From state capitals to Capitol Hill, the Republicans made gains Tuesday. Eleven state ballot initiatives to ban gay marriage passed easily, even in laid-back, live-and-let-live Oregon, and apparently inspired turnout that helped Bush. William Bennett, the former education secretary who has crusaded for moral values, noted in National Review Online that it was Ohio, which may well have lost more jobs under Bush than any other state, that gave him his electoral vote victory.

Former House Speaker Newt Gingrich, who led the charge that produced a Republican Congress 10 years ago this month, said, "I think all of the major themes of this president fit very much into the concept of a center-right governing majority."

All along, Bush's political guru Karl Rove had argued that if Bush could turn out millions of conservatives and evangelical Christians who stayed home four years ago, he could win, aided by population shifts that added electoral votes to the Sunbelt states in which the president ran strong both times.

Vice President Dick Cheney, as he introduced Bush at a victory rally Wednesday afternoon in Washington, said his boss had already had "a consequential presidency" and that voters had been inspired by his "clear agenda." The biggest questions now may be about just what parts of that agenda Bush will choose to pursue and just how many fights he will take on.

Will Bush move to create private investment accounts for Social Security, a move that would follow through on an idea he first broached four years ago?
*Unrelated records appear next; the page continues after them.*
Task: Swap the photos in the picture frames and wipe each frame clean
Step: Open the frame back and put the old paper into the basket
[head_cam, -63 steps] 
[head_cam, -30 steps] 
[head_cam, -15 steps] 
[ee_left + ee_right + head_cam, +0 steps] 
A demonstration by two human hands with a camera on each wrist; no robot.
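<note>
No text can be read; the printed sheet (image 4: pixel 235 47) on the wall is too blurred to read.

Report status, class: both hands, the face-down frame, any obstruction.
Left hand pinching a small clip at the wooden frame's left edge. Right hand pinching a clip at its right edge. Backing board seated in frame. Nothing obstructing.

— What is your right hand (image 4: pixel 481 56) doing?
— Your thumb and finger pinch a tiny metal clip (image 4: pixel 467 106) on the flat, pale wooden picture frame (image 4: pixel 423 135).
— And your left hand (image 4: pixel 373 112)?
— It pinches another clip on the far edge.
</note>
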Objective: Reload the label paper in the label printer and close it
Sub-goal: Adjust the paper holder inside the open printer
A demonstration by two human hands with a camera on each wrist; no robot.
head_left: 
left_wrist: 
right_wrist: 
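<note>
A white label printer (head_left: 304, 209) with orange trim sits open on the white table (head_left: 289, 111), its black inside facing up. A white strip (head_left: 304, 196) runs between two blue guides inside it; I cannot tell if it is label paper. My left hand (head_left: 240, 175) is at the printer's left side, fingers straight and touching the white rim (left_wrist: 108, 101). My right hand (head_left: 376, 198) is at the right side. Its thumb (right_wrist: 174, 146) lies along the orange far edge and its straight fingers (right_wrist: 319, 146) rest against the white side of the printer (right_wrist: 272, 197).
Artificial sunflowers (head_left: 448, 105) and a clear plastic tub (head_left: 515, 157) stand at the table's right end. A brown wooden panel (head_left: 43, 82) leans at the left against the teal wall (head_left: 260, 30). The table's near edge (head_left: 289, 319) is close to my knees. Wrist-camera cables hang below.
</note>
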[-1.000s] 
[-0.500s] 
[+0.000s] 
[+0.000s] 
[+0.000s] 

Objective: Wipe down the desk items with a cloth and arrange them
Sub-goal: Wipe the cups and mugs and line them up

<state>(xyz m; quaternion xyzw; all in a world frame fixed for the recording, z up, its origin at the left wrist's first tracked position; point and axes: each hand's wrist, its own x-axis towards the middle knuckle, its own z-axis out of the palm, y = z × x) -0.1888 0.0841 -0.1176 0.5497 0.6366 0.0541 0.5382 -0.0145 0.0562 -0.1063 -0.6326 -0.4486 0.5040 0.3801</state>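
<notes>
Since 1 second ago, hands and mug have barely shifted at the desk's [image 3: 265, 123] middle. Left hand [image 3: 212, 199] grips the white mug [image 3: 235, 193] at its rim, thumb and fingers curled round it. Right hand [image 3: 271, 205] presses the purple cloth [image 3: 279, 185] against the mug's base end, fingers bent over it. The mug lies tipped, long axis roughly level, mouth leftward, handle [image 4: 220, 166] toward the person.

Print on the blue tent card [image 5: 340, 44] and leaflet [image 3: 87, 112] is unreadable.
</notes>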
Will he pick confirmation fights over anti-abortion judges or press for a constitutional amendment to ban same-sex marriage?
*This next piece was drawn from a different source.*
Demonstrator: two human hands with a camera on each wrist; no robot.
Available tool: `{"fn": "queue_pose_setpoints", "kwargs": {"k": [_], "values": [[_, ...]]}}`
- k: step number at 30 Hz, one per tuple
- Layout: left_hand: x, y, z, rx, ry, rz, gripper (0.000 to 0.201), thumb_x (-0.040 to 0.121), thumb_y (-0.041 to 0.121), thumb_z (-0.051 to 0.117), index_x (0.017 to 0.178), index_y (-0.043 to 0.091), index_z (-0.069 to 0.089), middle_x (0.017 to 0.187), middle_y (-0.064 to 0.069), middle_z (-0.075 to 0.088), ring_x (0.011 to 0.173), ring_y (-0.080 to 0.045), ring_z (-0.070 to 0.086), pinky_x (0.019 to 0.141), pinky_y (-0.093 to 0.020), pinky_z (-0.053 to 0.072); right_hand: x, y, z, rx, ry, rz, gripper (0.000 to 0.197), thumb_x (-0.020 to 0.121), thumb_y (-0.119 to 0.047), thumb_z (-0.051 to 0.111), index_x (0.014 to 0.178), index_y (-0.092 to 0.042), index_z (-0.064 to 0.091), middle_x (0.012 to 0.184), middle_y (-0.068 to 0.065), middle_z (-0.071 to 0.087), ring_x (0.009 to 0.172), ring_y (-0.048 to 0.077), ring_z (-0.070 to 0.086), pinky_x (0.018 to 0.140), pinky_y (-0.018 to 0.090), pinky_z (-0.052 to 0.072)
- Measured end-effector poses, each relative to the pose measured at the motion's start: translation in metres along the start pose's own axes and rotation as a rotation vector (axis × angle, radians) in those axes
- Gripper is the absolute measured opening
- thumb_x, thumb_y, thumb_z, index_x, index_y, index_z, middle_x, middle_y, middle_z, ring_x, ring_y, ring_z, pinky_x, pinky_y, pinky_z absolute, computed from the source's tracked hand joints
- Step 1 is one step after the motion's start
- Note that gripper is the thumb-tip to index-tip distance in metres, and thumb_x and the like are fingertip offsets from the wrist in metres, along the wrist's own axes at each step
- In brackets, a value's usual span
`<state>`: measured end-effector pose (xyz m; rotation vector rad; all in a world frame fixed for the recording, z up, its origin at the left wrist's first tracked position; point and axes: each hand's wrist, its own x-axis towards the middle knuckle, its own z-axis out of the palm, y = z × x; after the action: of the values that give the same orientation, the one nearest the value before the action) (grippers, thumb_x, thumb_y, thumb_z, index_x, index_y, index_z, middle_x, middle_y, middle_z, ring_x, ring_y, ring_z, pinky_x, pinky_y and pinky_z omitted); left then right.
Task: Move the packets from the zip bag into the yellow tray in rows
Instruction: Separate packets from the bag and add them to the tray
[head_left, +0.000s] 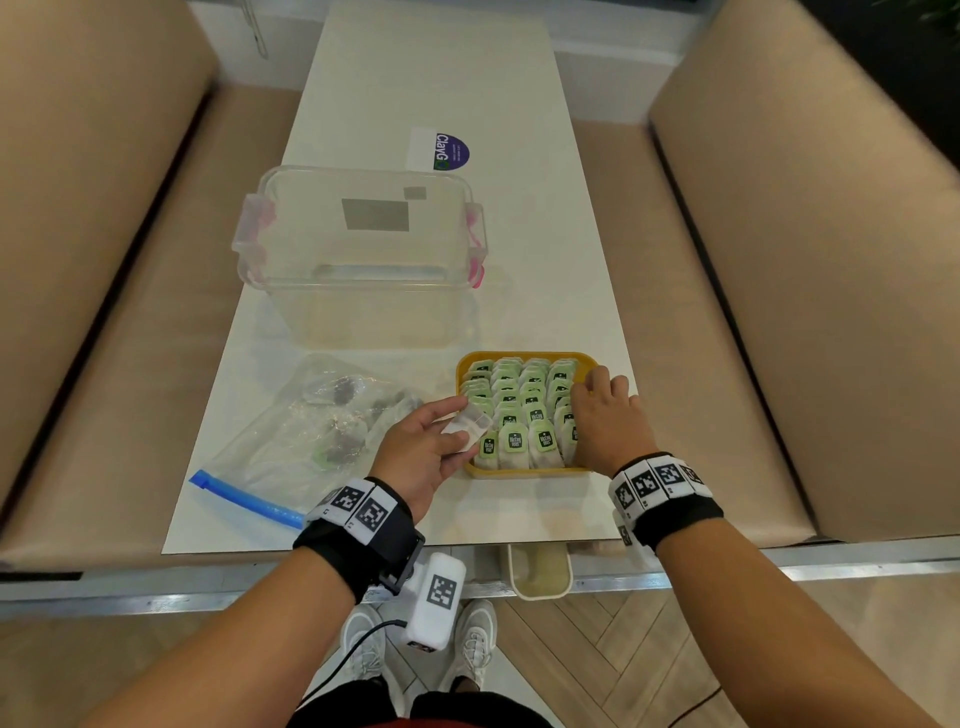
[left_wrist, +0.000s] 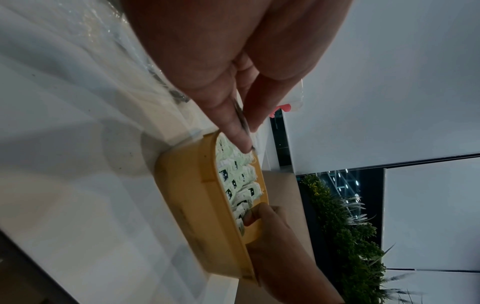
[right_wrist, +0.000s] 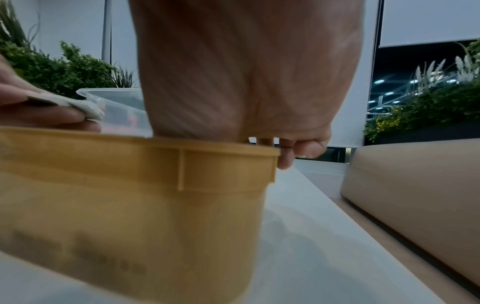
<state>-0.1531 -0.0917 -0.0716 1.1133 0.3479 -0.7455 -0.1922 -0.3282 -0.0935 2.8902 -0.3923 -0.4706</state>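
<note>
The yellow tray (head_left: 519, 472) (right_wrist: 130, 174) sits near the table's front edge and holds several rows of green-labelled packets (head_left: 522, 410) (left_wrist: 241, 181). My left hand (head_left: 461, 426) (left_wrist: 241, 131) hovers at the tray's left rim and pinches one pale packet (head_left: 475, 425) (right_wrist: 88, 108) between thumb and fingers. My right hand (head_left: 605, 410) (right_wrist: 285, 158) grips the tray's right wall, thumb inside on the packets, fingers curled over the outside. The clear zip bag (head_left: 301, 441) lies left of the tray with a few packets inside.
A clear plastic box (head_left: 358, 249) (right_wrist: 114, 98) with pink clips stands behind the bag and tray. A sticker (head_left: 439, 150) lies further back on the white table (head_left: 395, 88). Tan benches (head_left: 805, 260) flank both sides. The bag's blue zip strip (head_left: 244, 501) points toward the front edge.
</note>
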Motion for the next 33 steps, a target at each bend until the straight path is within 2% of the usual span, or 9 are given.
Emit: {"fn": "queue_pose_setpoints", "kwargs": {"k": [7, 12, 18, 21, 23, 25, 28, 30, 33], "values": [[-0.001, 0.002, -0.001, 0.012, -0.007, -0.005, 0.041, 0.092, -0.017, 0.053, 0.121, 0.01, 0.065, 0.117, -0.012, 0.072, 0.099, -0.021, 0.072, 0.076, -0.026, 0.06, 0.0, 0.0, -0.003, 0.05, 0.057, -0.012, 0.046, 0.072, -0.021, 0.065, 0.114, -0.011, 0.047, 0.122, 0.011, 0.036, 0.102, 0.03, 0.04, 0.072, 0.035, 0.037], [-0.001, 0.003, -0.001, 0.023, -0.006, -0.01, 0.041, 0.092, -0.017, 0.053, 0.121, 0.01, 0.066, 0.118, -0.013, 0.071, 0.097, -0.021, 0.072, 0.075, -0.026, 0.06, -0.001, 0.002, -0.005, 0.079, 0.069, -0.037, 0.056, 0.069, -0.035, 0.072, 0.115, -0.013, 0.049, 0.122, 0.009, 0.038, 0.102, 0.03, 0.041, 0.077, 0.038, 0.043], [-0.002, 0.004, -0.001, 0.03, 0.003, -0.02, 0.041, 0.092, -0.016, 0.053, 0.121, 0.009, 0.066, 0.123, -0.015, 0.069, 0.101, -0.023, 0.07, 0.075, -0.026, 0.06, -0.005, 0.003, -0.006, 0.13, 0.086, -0.018, 0.058, 0.065, -0.034, 0.076, 0.115, -0.018, 0.05, 0.122, 0.005, 0.038, 0.104, 0.028, 0.04, 0.08, 0.041, 0.044], [-0.002, 0.005, 0.0, 0.042, 0.002, -0.024, 0.04, 0.092, -0.016, 0.052, 0.12, 0.009, 0.066, 0.127, -0.016, 0.066, 0.107, -0.027, 0.068, 0.078, -0.028, 0.061, -0.01, 0.003, -0.017, 0.236, 0.162, -0.009, 0.06, 0.059, -0.032, 0.078, 0.112, -0.022, 0.051, 0.124, 0.002, 0.038, 0.109, 0.028, 0.041, 0.081, 0.04, 0.04], [-0.001, 0.004, 0.002, 0.051, 0.004, -0.028, 0.039, 0.093, -0.016, 0.05, 0.119, 0.009, 0.067, 0.129, -0.015, 0.064, 0.11, -0.029, 0.066, 0.08, -0.029, 0.061, -0.015, -0.005, -0.029, 0.391, 0.249, -0.111, 0.058, 0.06, -0.035, 0.08, 0.11, -0.024, 0.053, 0.124, 0.0, 0.041, 0.111, 0.025, 0.042, 0.084, 0.041, 0.04], [-0.001, 0.003, 0.005, 0.06, 0.007, -0.031, 0.039, 0.094, -0.015, 0.049, 0.118, 0.008, 0.067, 0.124, -0.015, 0.065, 0.103, -0.028, 0.066, 0.079, -0.03, 0.062, -0.023, -0.022, -0.039, 0.529, 0.293, -0.319, 0.053, 0.064, -0.033, 0.079, 0.111, -0.024, 0.055, 0.122, -0.001, 0.046, 0.111, 0.023, 0.045, 0.09, 0.043, 0.044], [-0.003, 0.003, 0.011, 0.082, -0.014, -0.044, 0.039, 0.094, -0.012, 0.046, 0.121, 0.007, 0.067, 0.095, -0.012, 0.068, 0.083, -0.025, 0.063, 0.079, -0.034, 0.062, -0.034, -0.05, -0.045, 0.515, 0.28, -0.551, 0.045, 0.071, -0.025, 0.073, 0.113, -0.022, 0.06, 0.117, 0.0, 0.053, 0.102, 0.023, 0.049, 0.084, 0.04, 0.046], [-0.005, 0.003, 0.015, 0.087, -0.029, -0.047, 0.038, 0.094, -0.011, 0.047, 0.119, 0.008, 0.067, 0.092, -0.014, 0.073, 0.082, -0.026, 0.066, 0.084, -0.039, 0.059, -0.034, -0.061, -0.044, 0.499, 0.283, -0.59, 0.033, 0.073, -0.017, 0.068, 0.106, -0.02, 0.064, 0.108, 0.0, 0.057, 0.093, 0.024, 0.052, 0.076, 0.043, 0.049], [-0.006, 0.005, 0.015, 0.069, -0.041, -0.057, 0.036, 0.097, -0.005, 0.044, 0.122, 0.009, 0.066, 0.101, -0.017, 0.073, 0.089, -0.029, 0.07, 0.085, -0.039, 0.057, -0.034, -0.061, -0.043, 0.547, 0.303, -0.572, 0.016, 0.077, -0.009, 0.062, 0.092, -0.013, 0.067, 0.091, 0.004, 0.06, 0.081, 0.028, 0.057, 0.066, 0.045, 0.05]]}}
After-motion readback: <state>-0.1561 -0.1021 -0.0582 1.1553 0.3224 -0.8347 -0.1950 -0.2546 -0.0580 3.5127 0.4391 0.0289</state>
Wednesday, Bush sounded a conciliatory note. "A new term is a new opportunity to reach out to the whole nation," he said. "We have one country, one constitution and one future that binds us."

The power of second-term presidents tends to dissipate quickly, and Bush's will be limited at the outset because he still will be five Republican votes shy of the 60 needed in the Senate to stop a Democratic filibuster. Sen. Arlen Specter, the moderate Pennsylvania Republican expected to head the Judiciary Committee, warned Bush on Wednesday against nominating judges "who would change the right of a woman to choose, overturn Roe v. Wade."

James A. Thurber, director of the Center for Congressional and Presidential Studies at American University, noted that for all the Republican gains, "the other story is that the nation is deadlocked, especially in the Senate, over what the most important issues are and how we deal with them."

But Grover R. Norquist, president of the conservative Americans for Tax Reform, said that the Republican Party was no longer what it was 25 or 30 years ago, "a collection of people running on their own." Instead, he said, "there is a coherent vision, and to a large extent voters can tell that Republicans are not going to raise their taxes, are for tort reform, are for free trade." He said that without the drag of the war in Iraq, Bush probably would have rolled up a bigger majority.